España no está exánime como anunció Ortega, ni aniquilada, ni agoniza; todo lo contrario, vive una nueva mocedad, es la tierra de promisión para los náufragos. Pero otro de los horóscopos del filósofo sí se está cumpliendo: el Estado se ha dividido en pequeños orbes, cada uno insolidario con los demás; hay peligro de despedazamiento, sobrevuela sobre nosotros el trastorno territorial.
Fernando Savater, que hace el papel de Ortega en esta España convulsa, escribió ayer un artículo titulado Los ideólogos del Carnaval, en el que reconoce que hay un exceso de enfrentamiento maniqueo de la vida pública. «El país está partido por la mitad». Reparte las culpas entre los dos partidos que echan leña al fuego para provocar esta cólera: uno, con su exceso, el otro, con su reacción desmesurada, y así en lo sucesivo. El PP y sus adláteres proclaman falsedades como que España se rompe o que el Gobierno se han rendido a ETA; mientras, los socialistas convierten a sus críticos en una horda de extrema derecha.
Las zancadillas entre las dos marcas, avivadas por la codicia y el crimen nacionalista, contornean una crisis democrática que ya se presagia en la patada en los cojones como prólogo de la vuelta al tiro en la nuca. Savater no analiza las causas de esta invertebración, que se originaba, según Ortega, en que no hemos superado el odio a los mejores, la envidia, la difamación, la aristofobia, el desprecio a la razón, el gusto por la calumnia. Otra vez se toma la habladuría como verdad. Observen los programas de la telebasura que inspiran el comportamiento político. Nos envenena otra vez la saña, el odio a los mejores.
Los iconoclastas españoles no esculpieron las estatuas por sentido de la verdad y la justicia, sino por desprecio a la excelencia. Cuentan cómo César González Ruano dijo que, efectivamente, Cervantes debía de haber sido manco, porque El Quijote estaba escrito con los pies. Aquella fue una boutade para destacarse en la república de las letras; para buscar un antecesor del español envidioso hay que volver a la antigüedad, cuando el manto de la poesía envolvía graciosamente la verdad.

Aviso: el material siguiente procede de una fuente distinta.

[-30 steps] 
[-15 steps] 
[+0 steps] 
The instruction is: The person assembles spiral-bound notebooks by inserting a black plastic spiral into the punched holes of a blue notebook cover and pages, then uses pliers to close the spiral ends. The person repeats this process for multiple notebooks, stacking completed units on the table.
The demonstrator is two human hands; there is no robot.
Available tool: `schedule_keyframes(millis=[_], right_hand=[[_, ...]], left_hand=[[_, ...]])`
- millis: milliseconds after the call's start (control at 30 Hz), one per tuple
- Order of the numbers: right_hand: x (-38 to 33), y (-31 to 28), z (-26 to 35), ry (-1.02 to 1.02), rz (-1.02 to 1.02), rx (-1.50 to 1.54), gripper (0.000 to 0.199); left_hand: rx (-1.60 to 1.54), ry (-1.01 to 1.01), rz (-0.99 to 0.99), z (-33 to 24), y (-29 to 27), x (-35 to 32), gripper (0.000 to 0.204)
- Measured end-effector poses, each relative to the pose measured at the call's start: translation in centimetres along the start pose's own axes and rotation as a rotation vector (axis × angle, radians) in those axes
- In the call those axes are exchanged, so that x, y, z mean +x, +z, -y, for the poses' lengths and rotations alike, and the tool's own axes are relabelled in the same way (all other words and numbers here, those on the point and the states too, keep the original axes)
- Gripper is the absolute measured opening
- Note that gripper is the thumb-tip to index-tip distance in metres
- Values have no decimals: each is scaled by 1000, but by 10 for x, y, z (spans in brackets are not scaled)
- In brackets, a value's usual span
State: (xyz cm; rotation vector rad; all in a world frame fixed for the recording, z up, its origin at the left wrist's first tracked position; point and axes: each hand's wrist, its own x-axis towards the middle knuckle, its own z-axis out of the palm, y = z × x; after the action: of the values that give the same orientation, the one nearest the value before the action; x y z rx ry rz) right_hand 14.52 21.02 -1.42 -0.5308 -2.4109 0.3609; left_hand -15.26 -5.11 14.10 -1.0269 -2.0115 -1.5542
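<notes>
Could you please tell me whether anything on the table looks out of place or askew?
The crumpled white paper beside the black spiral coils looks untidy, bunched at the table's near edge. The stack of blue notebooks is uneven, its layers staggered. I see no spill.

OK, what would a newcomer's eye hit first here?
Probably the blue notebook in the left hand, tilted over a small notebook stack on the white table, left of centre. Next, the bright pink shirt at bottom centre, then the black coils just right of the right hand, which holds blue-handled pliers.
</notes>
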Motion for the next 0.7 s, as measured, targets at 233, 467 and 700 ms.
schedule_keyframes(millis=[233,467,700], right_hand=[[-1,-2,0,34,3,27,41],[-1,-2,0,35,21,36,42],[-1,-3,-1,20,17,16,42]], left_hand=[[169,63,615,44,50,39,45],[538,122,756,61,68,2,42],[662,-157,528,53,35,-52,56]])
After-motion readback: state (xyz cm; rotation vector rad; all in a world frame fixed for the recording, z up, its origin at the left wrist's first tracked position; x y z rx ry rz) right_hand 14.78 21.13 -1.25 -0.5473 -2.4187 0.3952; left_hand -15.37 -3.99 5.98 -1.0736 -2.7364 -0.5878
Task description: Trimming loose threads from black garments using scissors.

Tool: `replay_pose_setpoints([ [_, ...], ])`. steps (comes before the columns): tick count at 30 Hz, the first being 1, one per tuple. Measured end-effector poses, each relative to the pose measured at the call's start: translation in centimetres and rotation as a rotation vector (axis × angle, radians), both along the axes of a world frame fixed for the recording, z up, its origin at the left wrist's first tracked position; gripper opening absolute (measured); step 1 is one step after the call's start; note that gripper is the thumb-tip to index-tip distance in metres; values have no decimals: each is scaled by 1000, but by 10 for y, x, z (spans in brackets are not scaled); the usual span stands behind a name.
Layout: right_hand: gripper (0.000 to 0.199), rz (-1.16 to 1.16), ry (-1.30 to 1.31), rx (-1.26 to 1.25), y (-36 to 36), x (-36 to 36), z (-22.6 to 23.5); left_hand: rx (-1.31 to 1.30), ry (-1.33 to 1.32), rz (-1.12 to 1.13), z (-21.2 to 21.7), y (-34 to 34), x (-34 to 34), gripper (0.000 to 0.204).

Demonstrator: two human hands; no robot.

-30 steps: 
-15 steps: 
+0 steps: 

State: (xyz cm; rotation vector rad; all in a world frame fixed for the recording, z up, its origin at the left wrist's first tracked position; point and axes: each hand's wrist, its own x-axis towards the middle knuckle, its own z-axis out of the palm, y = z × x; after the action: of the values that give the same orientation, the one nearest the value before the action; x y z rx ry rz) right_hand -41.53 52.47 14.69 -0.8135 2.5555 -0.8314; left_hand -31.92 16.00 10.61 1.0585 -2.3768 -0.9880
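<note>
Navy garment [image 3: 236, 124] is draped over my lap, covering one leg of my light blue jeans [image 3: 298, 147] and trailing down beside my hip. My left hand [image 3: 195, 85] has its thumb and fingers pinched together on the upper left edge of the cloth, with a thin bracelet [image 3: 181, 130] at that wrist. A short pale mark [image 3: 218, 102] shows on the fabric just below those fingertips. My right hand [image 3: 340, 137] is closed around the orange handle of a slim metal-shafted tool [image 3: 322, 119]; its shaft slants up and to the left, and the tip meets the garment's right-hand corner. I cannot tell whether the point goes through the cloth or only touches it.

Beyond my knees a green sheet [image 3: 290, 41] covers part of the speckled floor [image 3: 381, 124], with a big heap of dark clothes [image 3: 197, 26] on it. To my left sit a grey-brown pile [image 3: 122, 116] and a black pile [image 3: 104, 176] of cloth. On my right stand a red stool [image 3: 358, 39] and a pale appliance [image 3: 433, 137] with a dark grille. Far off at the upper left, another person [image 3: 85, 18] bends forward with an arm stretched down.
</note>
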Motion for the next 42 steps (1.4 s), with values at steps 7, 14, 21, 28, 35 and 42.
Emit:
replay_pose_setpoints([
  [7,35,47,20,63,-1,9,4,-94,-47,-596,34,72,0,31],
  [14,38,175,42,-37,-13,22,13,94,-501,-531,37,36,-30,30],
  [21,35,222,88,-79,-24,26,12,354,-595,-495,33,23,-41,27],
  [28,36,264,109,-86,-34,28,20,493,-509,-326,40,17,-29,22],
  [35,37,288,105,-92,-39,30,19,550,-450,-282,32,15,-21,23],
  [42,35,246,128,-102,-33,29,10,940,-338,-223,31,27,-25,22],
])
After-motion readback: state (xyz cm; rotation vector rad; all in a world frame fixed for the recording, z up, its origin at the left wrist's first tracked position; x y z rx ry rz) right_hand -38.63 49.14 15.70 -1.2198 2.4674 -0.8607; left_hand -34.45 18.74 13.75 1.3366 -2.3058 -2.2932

Hay que volver a Zoilo el envidioso, que merecía haber nacido en Hispania y no en Anfípolis. Zoilo era malo, murmurador de obras ajenas. Destetaba a Homero. No aguantaba que los niños griegos se supieran de memoria los poemas homéricos. «Aún envueltos entre pañales» -escribe un testigo- «alimentamos nuestras almas con Homero como si de dulce leche se tratara». Zoilo de Anfípolis, el Látigo de Homero, es el mesías hispánico, el homo antecesor de los pisoteadores de tumbas y de famas.
En la modernidad hay varios descendientes. He ahí Don Cicuta, de la televisión de la Transición, avaro, pedante, con traje de enterrador, reaccionario, inquisitorial, pacato. He ahí, en la televisión actual, ese Risto chulo, con gafas oscuras, borde y mordaz.
Ésos son los pequeños filósofos que conectan con nuestra entraña abribonada.